The repositories contain the scaffolding for the application. The microservices repositories contain sample code that runs and the GitOps repository contains the configuration to deploy all of the microservices and establish the bindings to the PostgresSQL database. At this stage, the business logic to drive the StoreFront application is missing. However, to learn how to implement the end-to-end workflow, you can continue to deploy the application in its present state.

Step 6: Preparing your deployment environment

The application must run in its own namespace on your OpenShift cluster. Follow these steps:

Create the deployment namespace for the application. To create the storefront-dev namespace on your OpenShift cluster, run the following command:
```
oc create namespace storefront-dev
```
Add the namespace to your Kabanero Custom Resource Definition (CRD).
- Edit your CRD by running the following command:
```
oc edit kabanero kabanero -n kabanero
```
- Add the namespace to the targetNamespaces: array as shown in the following example:
```
targetNamespaces:
- kabanero
- storefront-dev
```
- Save the file.

Step 7: Configure webhooks

Webhooks connect pull requests and merge events that occur at a GitHub repository to your pipelines. In this tutorial, you configure webhooks using the Tekton dashboard.

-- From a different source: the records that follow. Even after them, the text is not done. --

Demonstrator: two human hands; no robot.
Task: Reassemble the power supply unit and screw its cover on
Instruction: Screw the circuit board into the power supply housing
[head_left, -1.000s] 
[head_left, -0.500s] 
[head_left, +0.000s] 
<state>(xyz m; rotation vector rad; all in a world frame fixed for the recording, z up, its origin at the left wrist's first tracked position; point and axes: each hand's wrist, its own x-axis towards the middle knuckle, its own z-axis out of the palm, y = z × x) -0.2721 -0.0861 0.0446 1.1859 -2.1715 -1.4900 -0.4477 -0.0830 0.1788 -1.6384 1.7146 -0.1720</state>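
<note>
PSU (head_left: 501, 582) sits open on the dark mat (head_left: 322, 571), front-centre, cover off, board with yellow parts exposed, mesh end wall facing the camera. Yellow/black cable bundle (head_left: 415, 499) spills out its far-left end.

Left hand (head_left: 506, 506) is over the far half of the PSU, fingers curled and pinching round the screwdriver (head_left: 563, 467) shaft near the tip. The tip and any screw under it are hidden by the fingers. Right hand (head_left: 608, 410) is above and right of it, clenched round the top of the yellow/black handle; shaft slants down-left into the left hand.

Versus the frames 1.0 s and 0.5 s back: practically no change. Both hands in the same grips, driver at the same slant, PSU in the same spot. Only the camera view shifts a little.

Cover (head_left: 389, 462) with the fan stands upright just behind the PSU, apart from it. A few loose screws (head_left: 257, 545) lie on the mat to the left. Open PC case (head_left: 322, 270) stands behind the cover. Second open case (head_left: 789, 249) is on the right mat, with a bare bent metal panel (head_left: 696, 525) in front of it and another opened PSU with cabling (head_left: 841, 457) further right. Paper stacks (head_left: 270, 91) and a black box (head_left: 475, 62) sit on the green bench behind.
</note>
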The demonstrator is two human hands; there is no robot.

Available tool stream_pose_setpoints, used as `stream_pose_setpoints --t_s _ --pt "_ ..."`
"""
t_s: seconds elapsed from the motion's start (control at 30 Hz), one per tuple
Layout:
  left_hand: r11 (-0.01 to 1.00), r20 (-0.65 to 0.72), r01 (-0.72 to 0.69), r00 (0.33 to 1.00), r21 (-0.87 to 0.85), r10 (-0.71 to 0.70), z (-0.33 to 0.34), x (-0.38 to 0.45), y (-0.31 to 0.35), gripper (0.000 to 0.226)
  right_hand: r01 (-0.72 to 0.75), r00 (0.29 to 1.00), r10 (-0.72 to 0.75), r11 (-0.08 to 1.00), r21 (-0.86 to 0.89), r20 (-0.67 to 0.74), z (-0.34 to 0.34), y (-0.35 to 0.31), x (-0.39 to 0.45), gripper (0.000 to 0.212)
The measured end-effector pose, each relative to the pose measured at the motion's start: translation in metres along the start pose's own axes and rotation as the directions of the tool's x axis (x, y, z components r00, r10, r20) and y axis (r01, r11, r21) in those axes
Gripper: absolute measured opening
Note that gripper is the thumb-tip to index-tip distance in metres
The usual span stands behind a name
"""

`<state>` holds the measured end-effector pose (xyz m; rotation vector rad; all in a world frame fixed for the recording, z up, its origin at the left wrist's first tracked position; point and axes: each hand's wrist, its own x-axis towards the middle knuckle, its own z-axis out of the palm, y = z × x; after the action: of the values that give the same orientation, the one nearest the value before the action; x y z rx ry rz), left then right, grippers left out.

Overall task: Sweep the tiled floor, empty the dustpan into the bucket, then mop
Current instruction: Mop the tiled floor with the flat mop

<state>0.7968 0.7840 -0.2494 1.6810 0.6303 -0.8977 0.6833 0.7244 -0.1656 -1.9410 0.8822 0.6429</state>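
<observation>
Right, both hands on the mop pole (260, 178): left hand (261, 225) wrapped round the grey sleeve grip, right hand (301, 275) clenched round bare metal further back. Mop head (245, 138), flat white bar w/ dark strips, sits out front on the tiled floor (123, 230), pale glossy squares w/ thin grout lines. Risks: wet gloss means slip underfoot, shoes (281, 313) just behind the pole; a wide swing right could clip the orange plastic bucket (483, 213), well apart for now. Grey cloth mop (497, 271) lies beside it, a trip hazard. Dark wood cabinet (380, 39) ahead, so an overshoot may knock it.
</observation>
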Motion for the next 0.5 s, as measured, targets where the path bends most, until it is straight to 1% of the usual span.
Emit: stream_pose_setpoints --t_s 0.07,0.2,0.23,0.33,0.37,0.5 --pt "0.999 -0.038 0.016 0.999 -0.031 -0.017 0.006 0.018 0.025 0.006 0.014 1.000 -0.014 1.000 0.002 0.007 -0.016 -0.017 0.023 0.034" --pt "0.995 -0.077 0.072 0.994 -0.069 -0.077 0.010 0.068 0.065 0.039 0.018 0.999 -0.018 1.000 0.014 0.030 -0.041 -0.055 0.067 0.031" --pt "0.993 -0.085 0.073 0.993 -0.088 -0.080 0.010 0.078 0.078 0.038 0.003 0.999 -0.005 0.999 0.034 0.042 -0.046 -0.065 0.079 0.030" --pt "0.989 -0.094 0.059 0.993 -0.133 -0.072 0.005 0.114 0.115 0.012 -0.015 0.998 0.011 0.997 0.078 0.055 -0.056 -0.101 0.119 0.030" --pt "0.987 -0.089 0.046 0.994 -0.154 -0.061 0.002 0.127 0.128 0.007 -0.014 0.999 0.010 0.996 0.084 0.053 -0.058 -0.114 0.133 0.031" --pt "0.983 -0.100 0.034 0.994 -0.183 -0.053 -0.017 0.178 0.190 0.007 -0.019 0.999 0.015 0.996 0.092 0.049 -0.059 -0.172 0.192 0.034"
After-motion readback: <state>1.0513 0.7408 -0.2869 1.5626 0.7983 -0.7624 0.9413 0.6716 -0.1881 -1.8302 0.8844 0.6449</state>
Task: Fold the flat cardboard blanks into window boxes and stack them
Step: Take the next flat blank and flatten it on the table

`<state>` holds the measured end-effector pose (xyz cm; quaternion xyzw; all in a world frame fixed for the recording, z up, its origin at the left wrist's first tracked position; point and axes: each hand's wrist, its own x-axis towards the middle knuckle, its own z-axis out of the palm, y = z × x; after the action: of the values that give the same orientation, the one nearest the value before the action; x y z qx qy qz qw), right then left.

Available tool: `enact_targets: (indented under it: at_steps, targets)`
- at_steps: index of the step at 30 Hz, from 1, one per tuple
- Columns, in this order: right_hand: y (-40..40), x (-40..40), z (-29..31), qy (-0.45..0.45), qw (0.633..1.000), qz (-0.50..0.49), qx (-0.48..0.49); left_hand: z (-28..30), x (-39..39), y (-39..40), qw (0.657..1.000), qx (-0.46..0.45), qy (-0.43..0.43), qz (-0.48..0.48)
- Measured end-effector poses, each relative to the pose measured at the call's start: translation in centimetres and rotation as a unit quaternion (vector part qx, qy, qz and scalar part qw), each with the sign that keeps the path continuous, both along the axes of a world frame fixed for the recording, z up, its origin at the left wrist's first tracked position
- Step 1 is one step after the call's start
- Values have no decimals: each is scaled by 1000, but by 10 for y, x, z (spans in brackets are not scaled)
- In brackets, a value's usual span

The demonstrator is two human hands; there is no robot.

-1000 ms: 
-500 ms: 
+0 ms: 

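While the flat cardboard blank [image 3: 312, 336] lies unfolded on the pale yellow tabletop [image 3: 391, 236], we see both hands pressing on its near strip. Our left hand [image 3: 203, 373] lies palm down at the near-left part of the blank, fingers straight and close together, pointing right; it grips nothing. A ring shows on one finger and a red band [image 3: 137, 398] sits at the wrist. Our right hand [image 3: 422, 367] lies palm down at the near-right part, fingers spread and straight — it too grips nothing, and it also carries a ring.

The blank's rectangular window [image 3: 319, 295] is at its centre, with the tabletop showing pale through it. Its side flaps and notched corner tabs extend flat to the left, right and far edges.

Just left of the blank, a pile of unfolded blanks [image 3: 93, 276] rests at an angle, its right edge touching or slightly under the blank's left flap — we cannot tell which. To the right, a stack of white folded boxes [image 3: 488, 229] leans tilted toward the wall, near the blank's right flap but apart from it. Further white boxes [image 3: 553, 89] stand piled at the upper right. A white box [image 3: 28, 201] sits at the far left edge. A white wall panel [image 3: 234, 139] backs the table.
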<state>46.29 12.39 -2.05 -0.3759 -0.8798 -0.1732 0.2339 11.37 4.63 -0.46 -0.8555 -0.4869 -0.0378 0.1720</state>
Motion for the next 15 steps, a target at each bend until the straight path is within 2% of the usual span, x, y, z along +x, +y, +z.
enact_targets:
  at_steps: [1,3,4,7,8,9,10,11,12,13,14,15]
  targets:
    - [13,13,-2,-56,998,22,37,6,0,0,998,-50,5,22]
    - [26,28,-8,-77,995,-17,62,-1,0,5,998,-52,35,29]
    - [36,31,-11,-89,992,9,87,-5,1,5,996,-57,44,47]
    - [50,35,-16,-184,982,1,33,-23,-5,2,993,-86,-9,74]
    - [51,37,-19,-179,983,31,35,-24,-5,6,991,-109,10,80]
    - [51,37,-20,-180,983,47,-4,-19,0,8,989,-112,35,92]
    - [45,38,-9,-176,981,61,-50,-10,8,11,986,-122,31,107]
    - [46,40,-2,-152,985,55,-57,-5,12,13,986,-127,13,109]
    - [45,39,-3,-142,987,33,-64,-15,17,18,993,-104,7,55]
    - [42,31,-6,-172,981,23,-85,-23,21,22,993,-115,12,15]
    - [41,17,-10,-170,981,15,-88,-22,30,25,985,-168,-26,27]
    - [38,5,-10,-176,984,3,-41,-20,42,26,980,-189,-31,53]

Generate a GitHub personal access token. You must generate a GitHub personal access token so that the pipelines can access your Git repositories:
- Go to https://github.com/settings/tokens and click Generate new token.
- In the Note field, add a short description. For example, webhook_token.
- Under Select scopes, check the boxes for repo and admin:repo_hook, and click Generate token.
- Copy the token to your clipboard.
Create secrets in your Tekton dashboard. Follow these steps to store your GitHub personal access token in a Kubernetes secret:
- From your Tekton dashboard, select Secrets from the sidebar menu.
- For Secret type, select Password and click Create.
- In the Name field, enter gitops-token.
- For Namespace, select kabanero from the drop-down list.
- For Access To:, select Git Server from the drop-down list. Update the default value (https://github.com) if necessary.
- In the Username field, enter the GitHub user name.
- In the Password field, add the personal access token that you generated in the previous step.
- Click Create.
- Select kabanero-pipeline from the list of service accounts to patch and click Patch.
Create a webhook for each microservice repository. For each microservice repository, complete the following steps:
- From your Tekton dashboard, select Webhooks from the sidebar menu and click Add Webhook. The Create Webhook pane opens.
- Under Webhook Settings enter the following information:
  - Name: Choose a unique name for your webhook. For example, incorporate the name of the microservice repository so that you can distinguish between webhooks.
  - Repository URL: The URL of the GitHub repository.
  - Access token: Click the add (+) button and enter a name for this secret and the GitHub Access Token that you created earlier into the fields provided.
- Under Target Pipeline Settings enter the following information:
  - Namespace: Select kabanero.
  - Pipeline: Select the build-push-promote-pl pipeline.
  - Service Account: Select the kabanero-pipeline service account.
  - Docker Registry: Add image-registry.openshift-image-registry.svc:5000/storefront-dev. Alternatively, you can add your own Docker Hub registry (http://index.docker.io/<dockerhub-username>).
- Click Create. The dashboard remembers the values that you add, which makes adding subsequent webhooks a simpler task.
Create a webhook for each GitOps repository in the organization. For each GitOps repository in your organization, complete the following steps:
- From your Tekton dashboard, select Webhooks from the sidebar menu and click Add Webhook. The Create Webhook pane opens.
- Under Webhook Settings enter the following information:
  - Name: Choose a unique name for your webhook. For example, incorporate the name of the microservice repository so that you can distinguish between webhooks.
  - Repository URL: The URL of the GitHub repository.
  - Access token: Click the add (+) button and enter a name for this secret and your GitHub Access Token that you created earlier in to the appropriate field.
- Under Target Pipeline Settings enter the following information:
  - Namespace: Select kabanero.
  - Pipeline: Select the deploy-gitops-pl pipeline.
  - Service Account: Select the kabanero-pipeline service account.
  - Docker Registry: Enter anything, as this field is not used.
- Click Create.
Validate your webhooks for each GitHub repository. To validate that your webhooks are correctly set up in GitHub, complete the following checks:
- From the GitHub Settings tab of each repository, select Hooks to find the webhook you created.
- If you find a green tick against your webhook, it is working.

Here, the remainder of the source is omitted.